CommonFutureatl

CommonFutureatl

Catching up with Sofia Talvik, singer-songwriter

By David Pendered

May 5 – Sofia Talvik is the Swedish singer-songwriter I selected for a series of stories on how an artist was navigating the Covid pandemic. I caught up with her at her recent show on the Florida Panhandle.

Time has enriched her voice and her lyrics. Talvik’s guitar skills remain top notch, as does her work on the foot drum and ankle bells. She’s a soloist at the moment and her husband, Jonas Westin, manages the soundboard, as he did in the March 29 performance in the 1912 Roberts Hall, in Lynn Haven, Fl.

Sofia Talvik and husband Jonas Westin at Roberts Hall, in Lynn Haven, Fl. (Credit: David Pendered)

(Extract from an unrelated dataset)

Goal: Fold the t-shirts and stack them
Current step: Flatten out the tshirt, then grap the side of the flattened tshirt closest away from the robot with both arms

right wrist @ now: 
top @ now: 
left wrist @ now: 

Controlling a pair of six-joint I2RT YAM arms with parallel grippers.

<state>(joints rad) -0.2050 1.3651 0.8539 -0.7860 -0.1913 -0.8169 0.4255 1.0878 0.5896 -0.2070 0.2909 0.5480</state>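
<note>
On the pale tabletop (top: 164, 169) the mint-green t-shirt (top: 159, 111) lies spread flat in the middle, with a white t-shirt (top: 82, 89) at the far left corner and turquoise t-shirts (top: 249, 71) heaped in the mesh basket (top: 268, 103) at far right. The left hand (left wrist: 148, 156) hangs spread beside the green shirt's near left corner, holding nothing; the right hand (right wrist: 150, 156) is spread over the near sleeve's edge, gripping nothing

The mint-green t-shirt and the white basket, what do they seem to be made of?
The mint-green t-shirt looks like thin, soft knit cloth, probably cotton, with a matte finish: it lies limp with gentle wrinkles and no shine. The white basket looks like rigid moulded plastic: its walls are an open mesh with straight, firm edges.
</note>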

They’re now on tour across the Midwest in their 1989 Winnebago Warrier, “Lil Chief.” After the planned final show June 28 in Las Cruces, NM, they’re scheduled to take a month off before going back on the road, in Europe, on Aug. 1.

Talvik has a knack for bringing to life important things that go mostly unnoticed. Consider the gallery of missing persons at Walmart stores. The song, “Center of the Universe,” reminds us that those faces represent real people who are lost to their loved ones.

Talvik sings of a girl who disappeared at age 7 years, who now would be 25: “Who would notice if they took her picture down? … Where did she go? To the Center of the Universe … Was she chosen by a higher power to ascend to someplace better than right here? We can only hope.”

In her show, Talvik introduces the song by saying the concept of the Center of the Universe comes from the Hopi, a native nation in the Southwest. She explained in an email that Hopi believed they “went to the center of the universe, which is their sort of nirvana or higher state of being. That’s why my album is called ‘Center of the Universe.’ More of this story is in the documentary I did for my album.”

Time has smoothed the edges of the pandemic for many of us. With Talvik, the heartbreaking loss of her pedal steel guitarist is recognized in a sing-along tribute to her friend and band member, Tim Fleming.

Fleming was on tour with Talvik when the world stopped in 2020, just before their planned performance at the SXSW festival. Fleming decided to go home to Los Angeles, where he died thinking he had contracted Covid. The cause of death was ruled a heart attack. Talvik’s song to her friend begins:

“Last time I saw you, you were sitting on the deck of a surf shack on a Texas beach. With sun in your eyes and sand on your feet. You said, ‘I should get back to California.’ Oh, California.”

Sophia Talvik performed at Roberts Hall, in Lynn Haven, Fl. (Credit: David Pendered)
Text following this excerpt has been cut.